How can I convert the binary output of the COM port into something nice like the PuTTY output? Alternatively, is there a utility that works in Windows 10, where I can switch between the binary view and the formatted view, so I can try to find the pattern that's used?

I am using the standard settings:

Parity: none (parity bit 0)
Number of data bits: 8 (7 data + 1 parity bit)
Number of stop bits: 1

EDIT: I found another reliable reading: +0.015E-3 -- however, its binary output is also 0aa6 b52a0925, same as the +0.000E-3. So, there is something else going on here, which I am not aware of.
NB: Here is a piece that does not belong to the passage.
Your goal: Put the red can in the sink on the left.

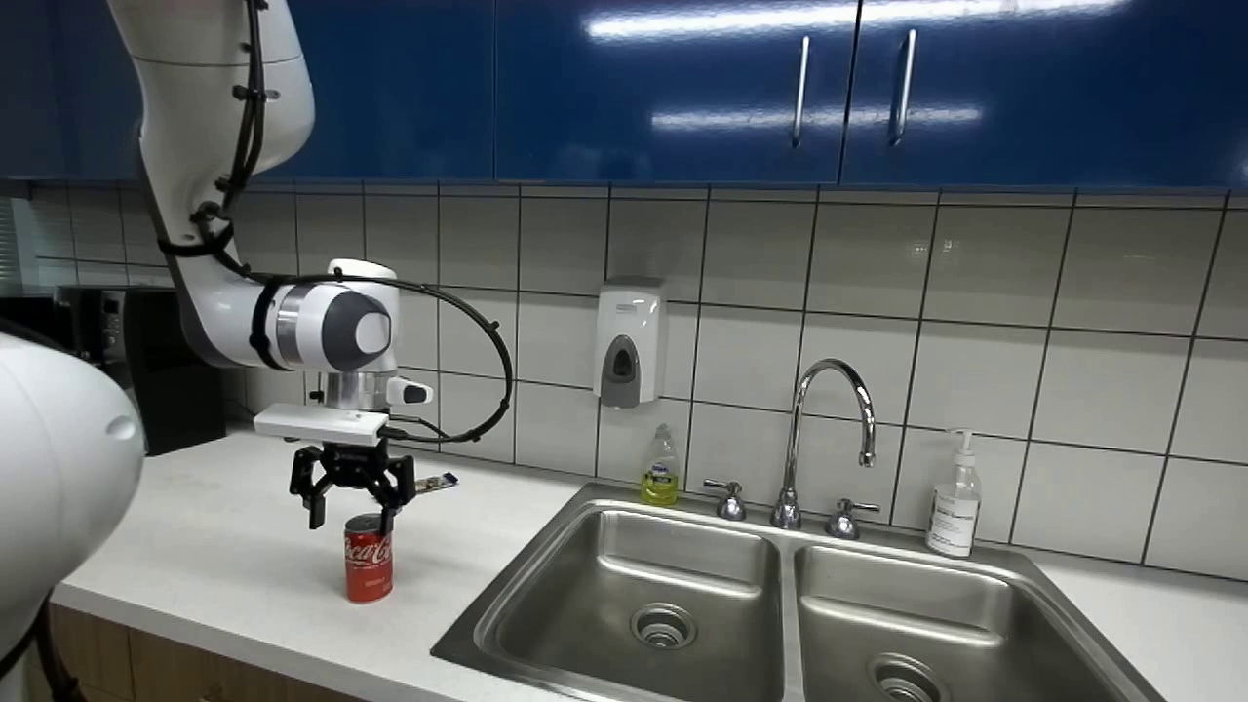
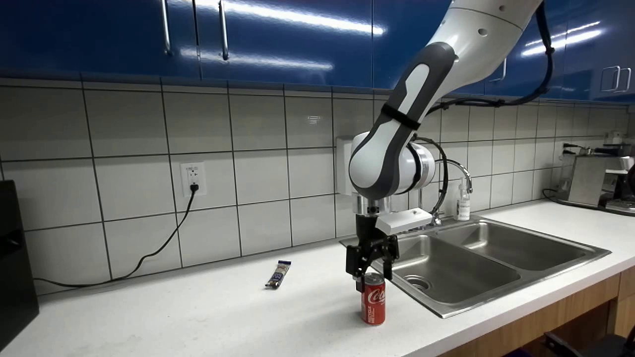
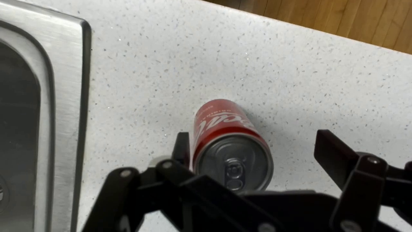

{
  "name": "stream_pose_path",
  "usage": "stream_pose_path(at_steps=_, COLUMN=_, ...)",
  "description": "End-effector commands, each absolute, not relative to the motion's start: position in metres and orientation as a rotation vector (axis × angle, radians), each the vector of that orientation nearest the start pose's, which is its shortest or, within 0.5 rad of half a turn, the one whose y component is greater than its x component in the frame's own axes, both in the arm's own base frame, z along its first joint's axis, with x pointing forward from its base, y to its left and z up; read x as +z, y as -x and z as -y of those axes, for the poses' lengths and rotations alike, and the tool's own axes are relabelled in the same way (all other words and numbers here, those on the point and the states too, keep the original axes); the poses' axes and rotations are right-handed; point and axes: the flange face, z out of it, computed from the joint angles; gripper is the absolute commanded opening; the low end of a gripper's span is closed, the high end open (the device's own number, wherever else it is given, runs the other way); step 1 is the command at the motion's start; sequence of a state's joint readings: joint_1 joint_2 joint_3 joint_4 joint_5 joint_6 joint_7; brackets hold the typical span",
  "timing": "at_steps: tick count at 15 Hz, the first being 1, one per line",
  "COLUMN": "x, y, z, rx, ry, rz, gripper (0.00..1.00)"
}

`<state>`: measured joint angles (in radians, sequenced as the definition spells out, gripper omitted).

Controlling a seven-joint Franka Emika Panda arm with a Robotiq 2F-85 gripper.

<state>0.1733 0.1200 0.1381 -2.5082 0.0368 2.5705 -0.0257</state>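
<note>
The red can stands upright on the white counter beside the sink, in both exterior views and the wrist view. My gripper points down over it; it also shows in an exterior view and the wrist view. The fingers are open at the height of the can's top. In the wrist view the can is close to the left finger, with a gap to the right finger; contact cannot be told. The left sink basin has a bare drain. The sink rim is left in the wrist view.
A chrome faucet rises behind the sink. A yellow dish soap bottle and a white pump bottle stand at its back edge. A snack bar lies near the wall. A black appliance stands at the far left.
</note>
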Motion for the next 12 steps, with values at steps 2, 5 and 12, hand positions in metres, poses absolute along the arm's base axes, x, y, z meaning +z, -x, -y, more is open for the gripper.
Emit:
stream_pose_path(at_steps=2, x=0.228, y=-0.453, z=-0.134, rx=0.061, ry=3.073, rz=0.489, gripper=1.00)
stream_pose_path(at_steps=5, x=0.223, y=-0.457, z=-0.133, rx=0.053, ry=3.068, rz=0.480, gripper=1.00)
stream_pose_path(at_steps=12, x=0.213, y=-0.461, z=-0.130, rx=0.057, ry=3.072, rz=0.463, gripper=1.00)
---- my analysis of it ----

Because the first bit of the next-to-last byte varies so much, I guess that it is probably a check bit. Based on the 7-data-bits setup, this would place the first bit of every byte as a check bit. In other words, I would have to take away the most significant bit of every byte. In this case, 0a 6aad2aa5 goes through the process of:

0000 1010 0110 1010 1010 1101 0010 1010 1010 0101
x000 1010 x110 1010 x010 1101 x010 1010 x010 0101
000  1010 1101  0100 1011   0101 0101  0010 0101
        ad         4b          55        25

And without seeing something close to it, it's still hard to figure out how this could become +1E+9. Similarly, 0aa6 b52a0925 goes through the process of:

0000 1010 1010 0110 1011 0101 0010 1010 0000 0101 0010 0101
x000 1010 x010 0110 x011 0101 x010 1010 x000 0101 x010 0101

At this point, I realize that the last bytes (other than the check bit) in both of these are identical: 010 0101. But in the check bit in the second case is a 0, and in the first case it's a 1. So clearly I am doing something wrong.

Also I tried the other way around. I know that 9 is 1001 in binary. So if I know that the value comes out to +1E+9, then I looked for a 1001 in the binary, and tried to make sense of what the rest of it would mean; but that didn't come up with useful results. I thought, maybe the bytes are little-endian? Maybe the bits are in reverse order? And still I couldn't figure it out.

And I am having trouble finding COM communication standards on-line to help me resolve this question.

Answer 1

Thanks to @Mark Ransom's comment, I realized that the Byte size = 8 setting in C meant that, there are 8 data bits, and one parity bit; on the other hand, on my machine the Number of data bits: 8 explicitly said 7 data + 1 parity bit. As a result, some data bits counted as check bits, and vice versa, with the bytes that don't match the parity getting omitted. This was the reason that some outputs were 5 bytes, some 6 bytes, some 7 bytes, some 8 bytes, and some 9 bytes -- when the actual length should be a bit longer -- 11 in Mark Ransom's example, and longer yet in other cases.

So I changed the code to say Byte size = 7, at which point the output started looking a lot more familiar. It turned out that what Mark Ransom said was correct, other than an added 0d 0a on the end. And my output was in fact reversed -- so the 0a at the beginning of every line in my output corresponded to the 0a at the end of every line in the real output. (and in fact, my intuition of the first bit of next-to-last byte being a check bit was correct -- just it did not translate to first bit of every byte being a check bit).